Ubuntu is a popular Linux distribution that comes with a built-in firewall. This firewall can be used to protect your computer from unauthorized access, and it can also be used to prevent you from being infected by the internet. To configure Ubuntu’s firewall, you first need to create a file called /etc/firewall.conf. This file contains the following information: -Port number: The port number that your computer will use to communicate with the Ubuntu firewalls. -Protocol: The protocol that your computer will use to communicate with the Ubuntu firewalls. -Action: The action that your computer will take when it receives an incoming request from the Ubuntu firewalls. The first thing you need to do is determine which protocol your computer will use when communicating with the Ubuntu firewalls. You can do this by looking at the file /etc/protocols and finding the protocol that corresponds to your computer’s operating system type. For example, if your computer is running Windows, then you would look at /etc/protocols and find TCP/IP Protocols. If your computer is running MacOS, then you would look at /etc/protocols and find AppleTalk Protocols. Once you have determined which protocol your computer will use, you next need to determine which action your computer will take when it receives an incoming request from the Ubuntu firewalls. You can do this by looking at the file /etc/action and finding one of several possible actions that correspond to each type of request (for example, denied or allowed). If you are not sure which action should be taken for a particular request, then you can consult one of our support staff members who can help guide you through configuring Ubuntu’s firewall for specific applications or situations.
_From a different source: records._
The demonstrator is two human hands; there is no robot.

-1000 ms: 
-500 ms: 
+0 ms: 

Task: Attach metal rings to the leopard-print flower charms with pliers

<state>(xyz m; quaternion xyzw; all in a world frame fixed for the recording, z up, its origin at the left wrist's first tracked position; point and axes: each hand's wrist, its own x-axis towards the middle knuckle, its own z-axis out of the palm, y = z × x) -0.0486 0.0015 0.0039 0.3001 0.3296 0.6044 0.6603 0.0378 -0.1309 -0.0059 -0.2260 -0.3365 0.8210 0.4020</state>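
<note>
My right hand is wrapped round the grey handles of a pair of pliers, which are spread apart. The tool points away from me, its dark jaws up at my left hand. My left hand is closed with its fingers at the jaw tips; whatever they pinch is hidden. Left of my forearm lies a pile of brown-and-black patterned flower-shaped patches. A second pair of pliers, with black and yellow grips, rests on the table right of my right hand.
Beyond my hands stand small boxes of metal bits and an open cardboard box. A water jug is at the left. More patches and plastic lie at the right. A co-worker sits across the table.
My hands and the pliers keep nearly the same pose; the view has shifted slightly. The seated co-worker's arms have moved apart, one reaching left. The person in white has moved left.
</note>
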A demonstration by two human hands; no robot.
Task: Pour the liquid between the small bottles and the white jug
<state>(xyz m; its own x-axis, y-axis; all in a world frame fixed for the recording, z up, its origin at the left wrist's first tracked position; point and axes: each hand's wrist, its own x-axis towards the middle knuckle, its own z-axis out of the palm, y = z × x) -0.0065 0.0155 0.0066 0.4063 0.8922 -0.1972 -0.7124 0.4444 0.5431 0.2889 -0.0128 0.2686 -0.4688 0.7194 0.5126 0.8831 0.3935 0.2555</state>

Ubuntu includes its own firewall, known as ufw — short for “uncomplicated firewall.” Ufw is an easier-to-use frontend for the standard Linux iptables commands. You can even control ufw from a graphical interface.
Ubuntu’s firewall is designed as an easy way to perform basic firewall tasks without learning iptables. It doesn’t offer all the power of the standard iptables commands, but it’s less complex.
Terminal Usage
The firewall is disabled by default. To enable the firewall, run the following command from a terminal:
You don’t necessarily have to enable the firewall first. You can add rules while the firewall is offline, and then enable it after you’re done configuring it.
Working With Rules
Let’s say you want to allow SSH traffic on port 22. To do so, you can run one of several commands:
Ufw assumes you want to set the rule for incoming traffic, but you can also specify a direction. For example, to block outgoing SSH traffic, run the following command:
sudo ufw allow 22/tcp (Allows only TCP traffic on this port.)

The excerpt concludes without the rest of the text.